RESEARCH
UV-B Perception and Signalling by the UVR8 Photoreceptor
The light environment is a key factor that governs a multitude of developmental processes during the entire life cycle of plants. An important part of the incident sunlight encompasses a segment of the UV-B region (280-315 nm) that is not entirely absorbed by the ozone layer in the stratosphere of the earth. This portion of the solar radiation, which inevitably reaches the sessile plants, can act both as an environmental stress factor and as an informational signal. In the latter case, dimers of the UV RESISTANCE LOCUS 8 (UVR8) protein perceive UV-B, by a tryptophan-based mechanism. UVR8-mediated signalling involves the early and UV-B-dependent interaction with the E3 ubiquitin ligase CONSTITUTIVELY PHOTOMORPHOGENIC 1 (COP1). UVR8 and COP1 are both required for transcriptional activation of the ELONGATED HYPOCOTYL 5 (HY5) gene under UV-B, which encodes a bZIP transcription factor that regulates target genes involved in photoregulatory UV-B responses, including those required for UV-B acclimation. In addition to these positive players, we have identified two WD40-repeat proteins, REPRESSOR OF UV-B PHOTOMORPHOGENESIS 1 (RUP1) and RUP2, that function as negative feedback regulators of UVR8 action. RUP1 and RUP2 mediate the reversion of UVR8 to the homodimeric ground state by redimerization, regenerating reactivatable UVR8 homodimers.

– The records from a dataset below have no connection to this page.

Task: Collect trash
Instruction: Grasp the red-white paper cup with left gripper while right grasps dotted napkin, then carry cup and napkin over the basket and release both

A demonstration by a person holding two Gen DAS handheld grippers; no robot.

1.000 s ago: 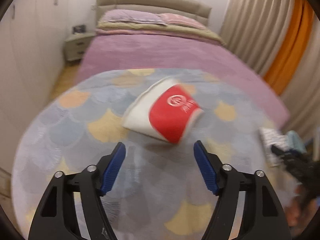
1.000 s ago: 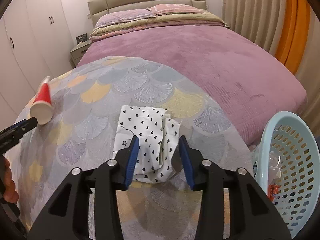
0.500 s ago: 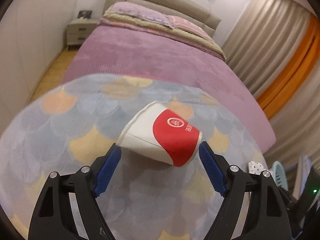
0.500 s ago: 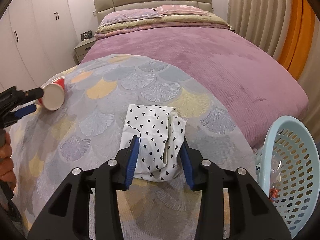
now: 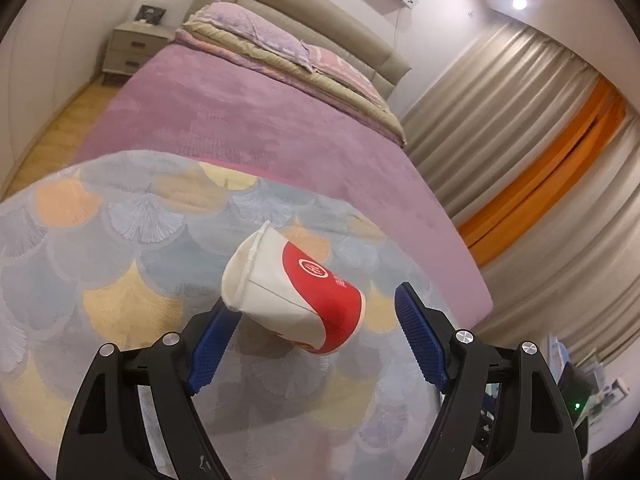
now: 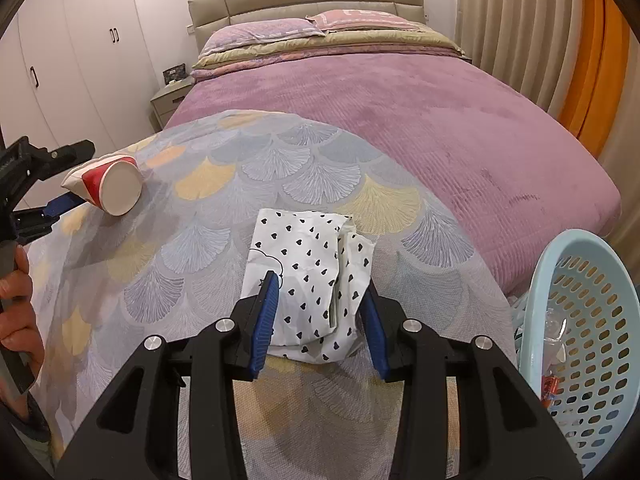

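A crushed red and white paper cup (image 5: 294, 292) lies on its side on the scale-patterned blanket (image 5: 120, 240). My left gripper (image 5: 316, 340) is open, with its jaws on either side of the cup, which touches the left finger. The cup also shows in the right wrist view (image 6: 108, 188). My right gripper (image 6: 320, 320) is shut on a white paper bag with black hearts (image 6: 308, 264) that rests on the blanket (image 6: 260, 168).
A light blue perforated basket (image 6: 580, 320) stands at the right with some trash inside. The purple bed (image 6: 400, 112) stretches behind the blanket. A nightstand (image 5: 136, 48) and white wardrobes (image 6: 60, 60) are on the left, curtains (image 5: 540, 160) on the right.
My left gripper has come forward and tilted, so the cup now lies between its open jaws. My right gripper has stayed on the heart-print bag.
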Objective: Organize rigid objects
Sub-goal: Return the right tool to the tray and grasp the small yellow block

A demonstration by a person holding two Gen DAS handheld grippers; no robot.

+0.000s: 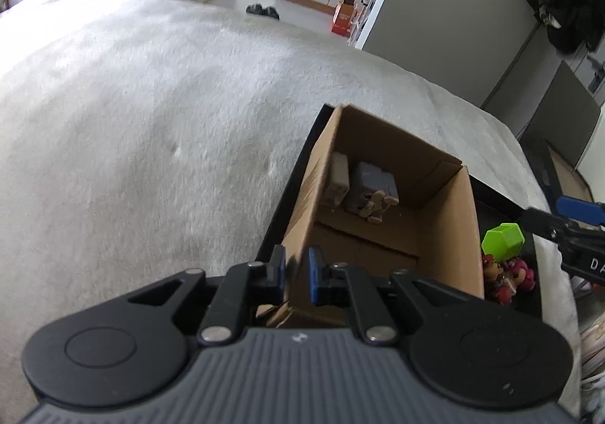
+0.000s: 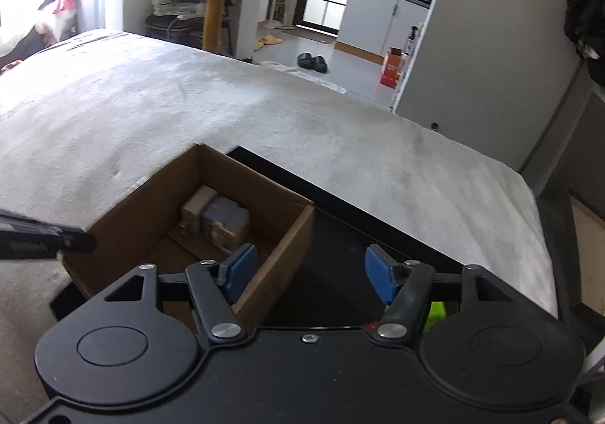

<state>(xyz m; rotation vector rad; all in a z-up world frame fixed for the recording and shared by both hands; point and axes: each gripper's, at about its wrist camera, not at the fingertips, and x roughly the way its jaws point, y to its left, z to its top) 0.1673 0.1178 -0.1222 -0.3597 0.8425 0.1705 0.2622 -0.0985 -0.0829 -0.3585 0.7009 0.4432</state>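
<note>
In our left wrist view, the left gripper pinches the box wall; blocks lie inside, a green piece waits at 3 o'clock. In our right wrist view, the right gripper gapes empty.

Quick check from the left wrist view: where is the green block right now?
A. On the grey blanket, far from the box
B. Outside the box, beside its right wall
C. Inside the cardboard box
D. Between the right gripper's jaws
B: the green block sits outside the cardboard box, by its right wall, above some red toys.
</note>
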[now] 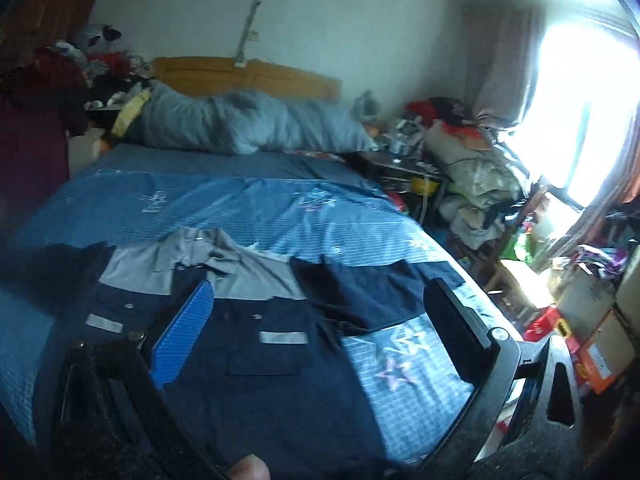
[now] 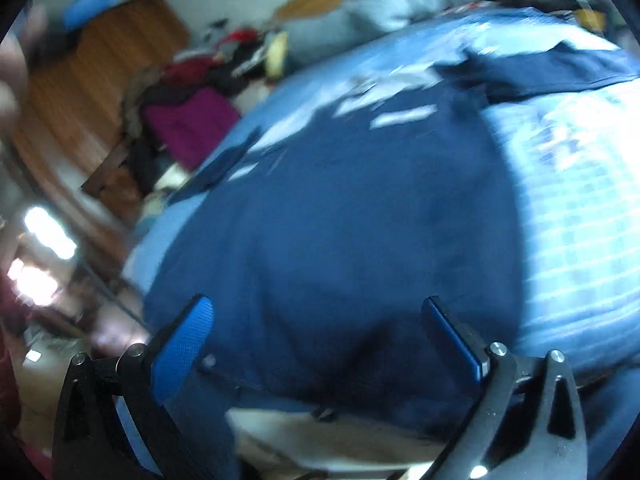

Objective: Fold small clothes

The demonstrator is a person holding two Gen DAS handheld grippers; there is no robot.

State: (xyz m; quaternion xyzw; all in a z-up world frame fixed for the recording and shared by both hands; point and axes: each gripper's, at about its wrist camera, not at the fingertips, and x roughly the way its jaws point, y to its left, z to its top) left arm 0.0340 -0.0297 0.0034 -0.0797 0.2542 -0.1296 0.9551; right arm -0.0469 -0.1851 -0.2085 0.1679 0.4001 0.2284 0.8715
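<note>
The left hand-held gripper (image 1: 316, 332) is held with its two fingers spread wide and nothing between them, above one navy and grey jacket (image 1: 248, 344) spread flat on the bed (image 1: 248, 200) near its foot edge. The right hand-held gripper (image 2: 320, 344) is likewise held wide and empty over the jacket's lower part. Two pale reflective strips (image 1: 283, 337) are seen on the jacket's chest.

Spread flat on the blue checked star-print bedsheet (image 1: 248, 204), near its front edge, a navy and grey work jacket (image 1: 240, 344), with a long grey pillow (image 1: 256, 124) behind it against the wooden headboard (image 1: 248, 76) and heaped clutter (image 1: 472, 168) off to its right.
</note>
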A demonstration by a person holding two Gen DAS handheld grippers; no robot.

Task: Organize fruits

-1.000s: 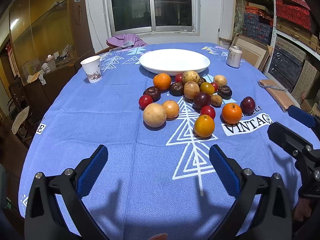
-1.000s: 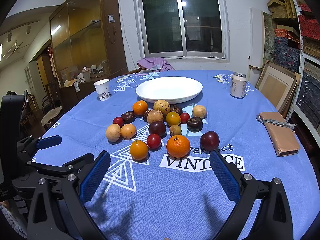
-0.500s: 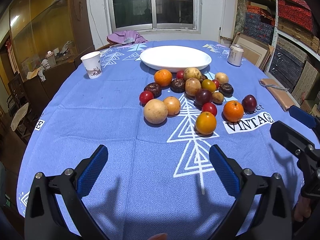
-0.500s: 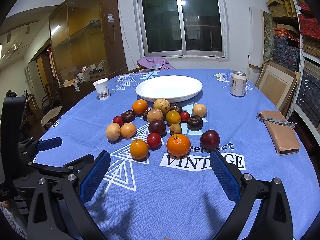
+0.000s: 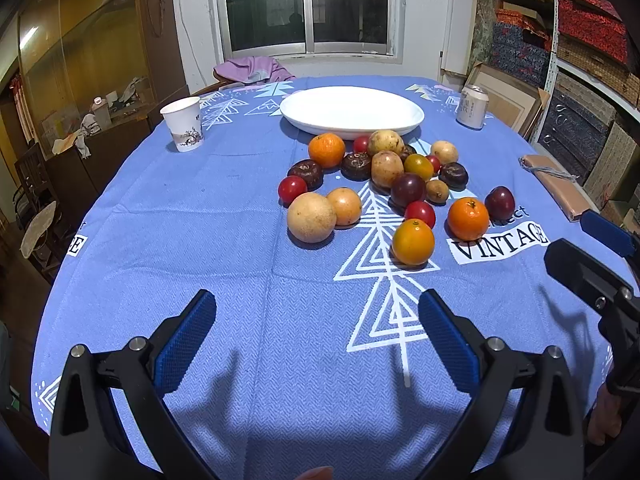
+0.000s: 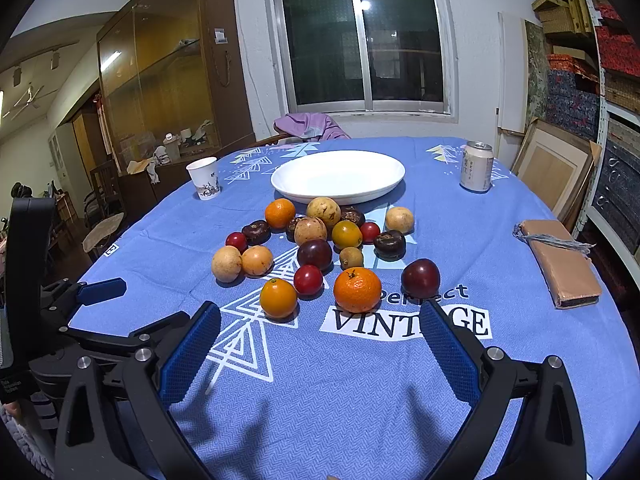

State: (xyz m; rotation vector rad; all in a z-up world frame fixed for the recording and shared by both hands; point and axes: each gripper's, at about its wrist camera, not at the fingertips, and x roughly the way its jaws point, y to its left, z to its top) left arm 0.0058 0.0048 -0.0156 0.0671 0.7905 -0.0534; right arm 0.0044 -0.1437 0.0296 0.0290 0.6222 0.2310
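Observation:
Several loose fruits lie grouped on the blue tablecloth: oranges (image 5: 413,241) (image 6: 357,289), red ones (image 5: 419,213), dark purple ones (image 6: 420,278) and pale yellow round ones (image 5: 311,217). Behind them sits an empty white oval plate (image 5: 352,111) (image 6: 338,176). My left gripper (image 5: 316,332) is open, hovering over bare cloth short of the fruits. My right gripper (image 6: 318,344) is open too, just in front of the nearest oranges, with nothing between its fingers. Each gripper shows at the edge of the other's view.
A paper cup (image 5: 182,123) stands at the back left and a drinks can (image 6: 476,166) at the back right. A brown wrapped packet (image 6: 560,260) lies near the right edge. Shelves and picture frames stand beyond the table's right side, a glass cabinet on the left.
Both grippers have edged slightly forward toward the fruits, so the fruits look a little larger. Both stayed open and no fruit moved.

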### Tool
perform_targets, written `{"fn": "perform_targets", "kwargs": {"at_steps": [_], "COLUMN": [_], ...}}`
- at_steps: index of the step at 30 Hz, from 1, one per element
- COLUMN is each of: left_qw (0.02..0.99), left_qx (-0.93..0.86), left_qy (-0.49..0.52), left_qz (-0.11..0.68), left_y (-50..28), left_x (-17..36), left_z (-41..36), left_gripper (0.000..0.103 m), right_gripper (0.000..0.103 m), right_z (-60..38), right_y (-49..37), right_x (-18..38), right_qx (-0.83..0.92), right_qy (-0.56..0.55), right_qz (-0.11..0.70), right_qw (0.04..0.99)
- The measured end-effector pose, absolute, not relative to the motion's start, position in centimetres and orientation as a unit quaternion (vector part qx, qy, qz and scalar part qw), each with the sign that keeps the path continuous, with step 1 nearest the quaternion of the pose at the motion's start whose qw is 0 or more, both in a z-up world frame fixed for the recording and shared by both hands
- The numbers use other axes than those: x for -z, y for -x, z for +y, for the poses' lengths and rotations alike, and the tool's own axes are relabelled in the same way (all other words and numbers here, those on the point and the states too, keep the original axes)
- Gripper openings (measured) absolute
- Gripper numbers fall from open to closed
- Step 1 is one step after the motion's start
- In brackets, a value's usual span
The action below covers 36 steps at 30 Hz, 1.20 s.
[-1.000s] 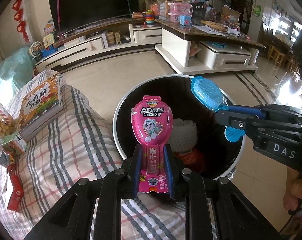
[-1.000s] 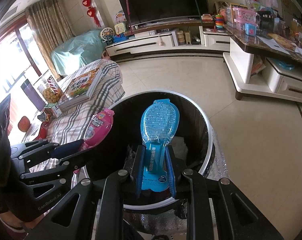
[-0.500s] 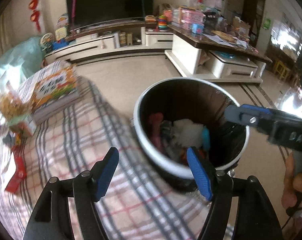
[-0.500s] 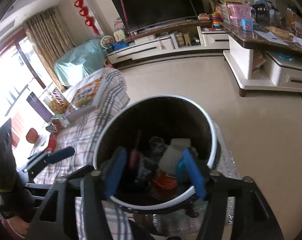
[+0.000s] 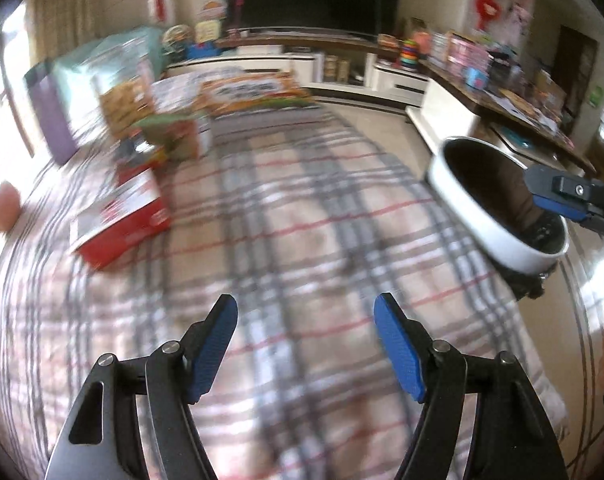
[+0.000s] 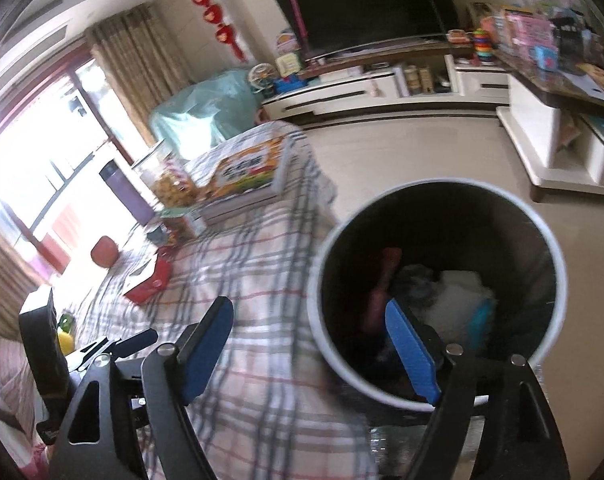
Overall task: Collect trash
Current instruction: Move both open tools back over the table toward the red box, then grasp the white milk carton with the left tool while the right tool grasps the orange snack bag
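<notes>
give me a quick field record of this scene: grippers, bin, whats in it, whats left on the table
left gripper: open, empty, over the plaid tablecloth
right gripper: open, empty, at the near rim of the trash bin
bin contents: pink packet, blue packet, white wad
on table: red box, book, snack packs (blurred)
image quality: left view motion-blurred

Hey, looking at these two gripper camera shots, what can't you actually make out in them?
- Boxes and packets on the plaid cloth, left wrist view: motion blur smears the print.
- Bottom of the bin, right wrist view: dark, and the right gripper finger covers part; pink, white and blue shapes stay unidentifiable.
- Bin contents, left wrist view: hidden by its wall.
- Small yellow thing, right wrist view: partly behind the left gripper.
</notes>
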<state>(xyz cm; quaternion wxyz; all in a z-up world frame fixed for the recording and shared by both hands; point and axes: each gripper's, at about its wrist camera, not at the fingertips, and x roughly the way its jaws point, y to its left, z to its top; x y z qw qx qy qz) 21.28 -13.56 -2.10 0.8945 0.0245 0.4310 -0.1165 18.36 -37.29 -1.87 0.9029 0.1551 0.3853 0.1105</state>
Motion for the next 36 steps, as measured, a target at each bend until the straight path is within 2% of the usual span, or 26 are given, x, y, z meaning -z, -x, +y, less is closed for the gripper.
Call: {"fn": "perform_targets", "kwargs": {"at_steps": [5, 9, 15, 23, 28, 36], "left_qw": [0.901, 0.907, 0.907, 0.902, 0.898, 0.894], "left_qx": [0.089, 0.073, 0.055, 0.059, 0.123, 0.151], "left_qy": [-0.008, -0.017, -0.028, -0.039, -0.040, -0.071], "left_qz": [0.425, 0.415, 0.417, 0.426, 0.421, 0.416], "left_y": [-20.0, -19.4, -20.5, -25.4, -28.5, -32.0], "left_x": [1.9, 2.2, 2.8, 3.2, 4.0, 5.3], "left_z": [-10.1, -7.5, -4.1, -0.8, 0.3, 1.1], "left_gripper": [0.071, 0.078, 0.078, 0.081, 0.086, 0.087], "right_gripper": [0.081, 0.082, 0.082, 0.082, 0.082, 0.082], "right_z": [-33.8, -31.2, -28.5, -26.3, -25.4, -24.0], "right_y": [-18.9, -19.4, -20.2, -21.7, -22.6, -24.0], "right_x": [2.6, 3.2, 3.8, 4.5, 4.8, 5.0], "right_qx": [-0.138, -0.157, -0.169, -0.176, -0.177, -0.181], "right_qy": [-0.147, -0.135, -0.122, -0.118, -0.122, -0.123], "right_qz": [0.398, 0.405, 0.415, 0.426, 0.430, 0.434], "right_qw": [0.895, 0.890, 0.885, 0.880, 0.877, 0.874]}}
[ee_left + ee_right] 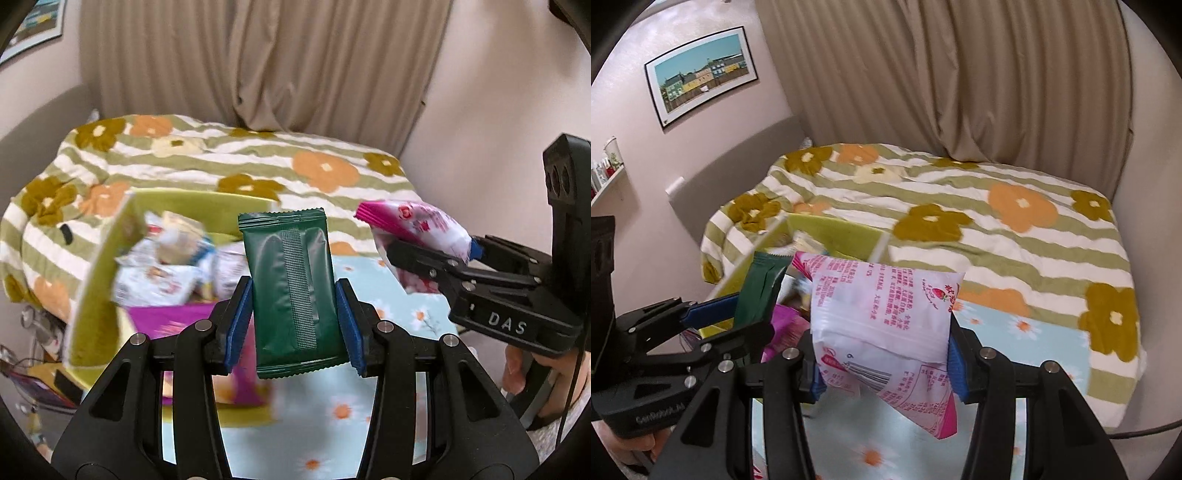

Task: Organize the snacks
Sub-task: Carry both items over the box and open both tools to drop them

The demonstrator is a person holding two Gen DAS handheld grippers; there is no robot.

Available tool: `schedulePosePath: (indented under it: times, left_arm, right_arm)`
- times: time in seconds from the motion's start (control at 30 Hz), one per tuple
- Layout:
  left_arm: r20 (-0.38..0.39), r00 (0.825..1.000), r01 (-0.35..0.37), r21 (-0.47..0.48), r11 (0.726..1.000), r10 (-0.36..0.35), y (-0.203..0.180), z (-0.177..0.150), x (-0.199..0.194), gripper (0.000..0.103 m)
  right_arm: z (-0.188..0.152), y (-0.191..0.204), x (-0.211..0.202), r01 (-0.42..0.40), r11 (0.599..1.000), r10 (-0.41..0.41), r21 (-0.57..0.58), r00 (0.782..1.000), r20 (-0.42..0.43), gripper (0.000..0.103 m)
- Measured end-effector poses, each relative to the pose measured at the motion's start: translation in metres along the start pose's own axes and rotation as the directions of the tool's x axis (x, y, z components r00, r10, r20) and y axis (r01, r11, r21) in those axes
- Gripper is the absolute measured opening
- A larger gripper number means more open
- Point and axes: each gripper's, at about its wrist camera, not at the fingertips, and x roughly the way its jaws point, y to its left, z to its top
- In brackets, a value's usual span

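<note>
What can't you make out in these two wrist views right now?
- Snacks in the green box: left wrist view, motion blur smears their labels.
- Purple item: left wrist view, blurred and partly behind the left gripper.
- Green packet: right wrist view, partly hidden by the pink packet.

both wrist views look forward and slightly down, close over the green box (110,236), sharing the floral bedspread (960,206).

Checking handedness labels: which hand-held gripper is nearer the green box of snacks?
Left. The left hand-held gripper, holding the green packet, is beside the green box; the right hand-held gripper, holding the pink packet, is farther away.
</note>
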Motion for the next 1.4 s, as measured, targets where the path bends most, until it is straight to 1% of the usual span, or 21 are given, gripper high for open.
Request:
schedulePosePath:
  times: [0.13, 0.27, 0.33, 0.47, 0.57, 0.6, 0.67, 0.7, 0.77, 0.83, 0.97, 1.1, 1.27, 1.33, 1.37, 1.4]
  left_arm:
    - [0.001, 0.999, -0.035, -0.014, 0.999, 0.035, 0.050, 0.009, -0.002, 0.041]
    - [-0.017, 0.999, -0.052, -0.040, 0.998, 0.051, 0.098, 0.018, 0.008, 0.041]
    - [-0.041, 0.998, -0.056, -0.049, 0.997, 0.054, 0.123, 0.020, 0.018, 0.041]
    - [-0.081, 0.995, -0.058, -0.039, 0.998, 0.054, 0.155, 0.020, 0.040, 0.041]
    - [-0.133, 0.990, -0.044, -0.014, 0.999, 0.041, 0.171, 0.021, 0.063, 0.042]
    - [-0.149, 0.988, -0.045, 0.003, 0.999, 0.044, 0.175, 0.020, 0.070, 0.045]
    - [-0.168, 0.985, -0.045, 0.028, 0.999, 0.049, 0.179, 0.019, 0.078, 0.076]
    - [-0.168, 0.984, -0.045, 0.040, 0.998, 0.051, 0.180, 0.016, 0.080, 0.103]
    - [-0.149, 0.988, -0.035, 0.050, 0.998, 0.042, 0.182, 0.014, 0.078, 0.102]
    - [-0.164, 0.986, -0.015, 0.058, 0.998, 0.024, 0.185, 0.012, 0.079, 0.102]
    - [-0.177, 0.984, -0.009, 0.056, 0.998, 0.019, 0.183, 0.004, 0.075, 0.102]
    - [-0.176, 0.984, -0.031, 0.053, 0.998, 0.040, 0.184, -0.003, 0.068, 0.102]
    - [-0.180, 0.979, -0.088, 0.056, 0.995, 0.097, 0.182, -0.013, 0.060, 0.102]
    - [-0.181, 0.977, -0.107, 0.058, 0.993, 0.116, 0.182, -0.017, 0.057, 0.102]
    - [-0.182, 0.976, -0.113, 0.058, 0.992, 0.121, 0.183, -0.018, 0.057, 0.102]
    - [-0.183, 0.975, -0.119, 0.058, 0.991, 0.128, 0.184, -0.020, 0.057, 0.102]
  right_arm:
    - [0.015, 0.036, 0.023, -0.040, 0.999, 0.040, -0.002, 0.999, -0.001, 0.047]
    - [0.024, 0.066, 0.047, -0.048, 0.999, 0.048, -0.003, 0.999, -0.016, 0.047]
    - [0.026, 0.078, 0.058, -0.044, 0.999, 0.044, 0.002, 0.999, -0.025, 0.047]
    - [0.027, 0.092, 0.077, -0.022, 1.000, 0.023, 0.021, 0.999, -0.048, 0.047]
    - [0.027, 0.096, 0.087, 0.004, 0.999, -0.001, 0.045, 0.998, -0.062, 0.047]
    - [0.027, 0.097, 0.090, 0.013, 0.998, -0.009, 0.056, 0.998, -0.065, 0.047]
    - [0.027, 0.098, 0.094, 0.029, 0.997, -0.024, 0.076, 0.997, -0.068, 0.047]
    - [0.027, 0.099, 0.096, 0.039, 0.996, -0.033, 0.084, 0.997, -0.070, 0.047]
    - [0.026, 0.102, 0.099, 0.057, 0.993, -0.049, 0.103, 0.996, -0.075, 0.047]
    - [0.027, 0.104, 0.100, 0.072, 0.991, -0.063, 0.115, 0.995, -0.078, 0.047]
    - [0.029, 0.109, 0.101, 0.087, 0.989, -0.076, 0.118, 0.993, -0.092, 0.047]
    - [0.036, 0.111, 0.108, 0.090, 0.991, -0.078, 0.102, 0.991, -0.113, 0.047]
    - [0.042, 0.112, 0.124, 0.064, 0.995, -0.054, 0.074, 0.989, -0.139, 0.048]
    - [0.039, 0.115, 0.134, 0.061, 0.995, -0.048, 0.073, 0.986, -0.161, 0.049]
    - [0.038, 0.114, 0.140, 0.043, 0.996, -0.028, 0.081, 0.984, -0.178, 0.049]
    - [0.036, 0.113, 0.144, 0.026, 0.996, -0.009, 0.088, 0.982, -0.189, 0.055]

UV-B perception by the UVR8 photoreceptor:
UVR8 homodimerizes in the absence of UV-B. UV-B absorption by tryptophan residues results in an immediate monomerisation into active UVR8 monomers. Model from Heijde and Ulm, 2012.
The UVR8 photocycle:
The UVR8 homodimer absorbs UV-B via a tryptophan chromophore, which results in instantaneous UVR8 monomerisation. The UVR8 monomer interacts directly with COP1 to initiate UV-B signaling. UVR8 monomer is redimerized through the action of RUP1 and RUP2, which disrupts the UVR8-COP1 interaction, inactivates the signaling pathway and regenerates the UVR8 homodimer again ready for UV-B perception. Model from Tilbrook et al., 2013.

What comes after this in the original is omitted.